_Work order_.
Exact copies of all the lines below are required, with the pictures omitted.

_Collected data_.
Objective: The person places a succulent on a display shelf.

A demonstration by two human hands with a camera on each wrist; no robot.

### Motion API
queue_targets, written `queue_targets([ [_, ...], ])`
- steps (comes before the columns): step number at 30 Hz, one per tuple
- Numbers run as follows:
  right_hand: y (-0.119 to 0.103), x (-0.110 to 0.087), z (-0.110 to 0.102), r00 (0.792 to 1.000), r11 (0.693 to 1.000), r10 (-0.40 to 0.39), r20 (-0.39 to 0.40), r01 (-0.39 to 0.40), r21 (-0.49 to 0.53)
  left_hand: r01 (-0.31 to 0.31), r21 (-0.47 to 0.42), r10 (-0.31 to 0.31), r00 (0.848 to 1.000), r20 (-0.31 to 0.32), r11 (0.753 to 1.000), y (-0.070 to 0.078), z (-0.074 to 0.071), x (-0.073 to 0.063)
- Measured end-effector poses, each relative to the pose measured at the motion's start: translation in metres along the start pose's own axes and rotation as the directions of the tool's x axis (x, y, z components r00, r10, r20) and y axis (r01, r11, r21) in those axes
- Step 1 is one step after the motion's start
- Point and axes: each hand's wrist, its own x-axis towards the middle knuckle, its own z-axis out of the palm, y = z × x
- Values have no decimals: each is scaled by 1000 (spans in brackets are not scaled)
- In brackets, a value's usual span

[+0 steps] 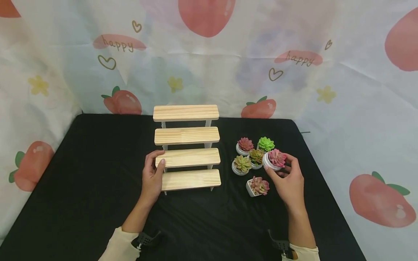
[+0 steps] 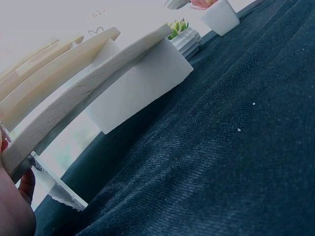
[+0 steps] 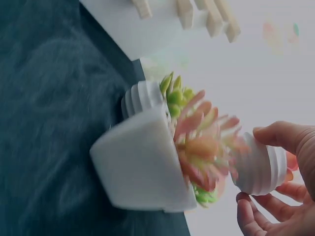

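My left hand [image 1: 152,177] grips the left end of a lower step on a tiered wooden display stand [image 1: 192,156], thumb on top and fingers round the edge. In the left wrist view the hand [image 2: 15,204] shows only at the corner, against the step's end. My right hand [image 1: 290,179] pinches a potted pink succulent [image 1: 277,158] by its round white pot, thumb on one side and fingers on the other. In the right wrist view that ribbed pot [image 3: 258,164] is raised off the cloth, tilted, behind a square-potted succulent [image 3: 142,160].
Several potted succulents stand right of the stand: a dark red one [image 1: 245,144], a bright green one [image 1: 266,144], a yellow-green one [image 1: 242,165] and a mixed-colour one [image 1: 256,157]. Nearer is the square pot [image 1: 254,188]. A black cloth [image 1: 209,224] covers the table; a printed curtain [image 1: 209,72] hangs behind.
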Motion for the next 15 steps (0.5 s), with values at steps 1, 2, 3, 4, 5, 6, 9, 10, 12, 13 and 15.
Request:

_Solution for this problem_.
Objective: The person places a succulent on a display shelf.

A demonstration by two human hands with a camera on each wrist; no robot.

### Motion API
queue_targets, written `queue_targets([ [_, ...], ])`
- steps (comes before the columns): step number at 30 Hz, one per tuple
- Numbers run as follows:
  right_hand: y (-0.119 to 0.103), x (-0.110 to 0.087), z (-0.110 to 0.102), r00 (0.792 to 1.000), r11 (0.693 to 1.000), r10 (-0.40 to 0.39), r20 (-0.39 to 0.40), r01 (-0.39 to 0.40), r21 (-0.49 to 0.53)
  left_hand: r01 (-0.31 to 0.31), r21 (-0.47 to 0.42), r10 (-0.31 to 0.31), r00 (0.848 to 1.000), r20 (-0.31 to 0.32), r11 (0.753 to 1.000), y (-0.070 to 0.078), z (-0.074 to 0.071), x (-0.073 to 0.063)
- Measured end-effector poses, each relative to the pose measured at the motion's start: translation in metres along the start pose's own axes and rotation as the directions of the tool's x axis (x, y, z components r00, r10, r20) and y axis (r01, r11, r21) in those axes
- Step 1 is one step after the motion's start
- Point and axes: each hand's wrist, its own x-axis towards the middle knuckle, its own z-axis out of the palm, y = z × x
- Values have no decimals: each is scaled by 1000 (spans in brackets are not scaled)
- In brackets, a value's usual span

[+0 steps] 
[+0 steps] 
[+0 steps] 

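My left hand [image 1: 152,177] grips the left end of a lower step on a tiered wooden display stand [image 1: 192,156], thumb on top and fingers round the edge. In the left wrist view the hand [image 2: 15,204] shows only at the corner, against the step's end. My right hand [image 1: 290,179] pinches a potted pink succulent [image 1: 277,158] by its round white pot, thumb on one side and fingers on the other. In the right wrist view that ribbed pot [image 3: 258,164] is raised off the cloth, tilted, behind a square-potted succulent [image 3: 142,160].
Several potted succulents stand right of the stand: a dark red one [image 1: 245,144], a bright green one [image 1: 266,144], a yellow-green one [image 1: 242,165] and a mixed-colour one [image 1: 256,157]. Nearer is the square pot [image 1: 254,188]. A black cloth [image 1: 209,224] covers the table; a printed curtain [image 1: 209,72] hangs behind.
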Motion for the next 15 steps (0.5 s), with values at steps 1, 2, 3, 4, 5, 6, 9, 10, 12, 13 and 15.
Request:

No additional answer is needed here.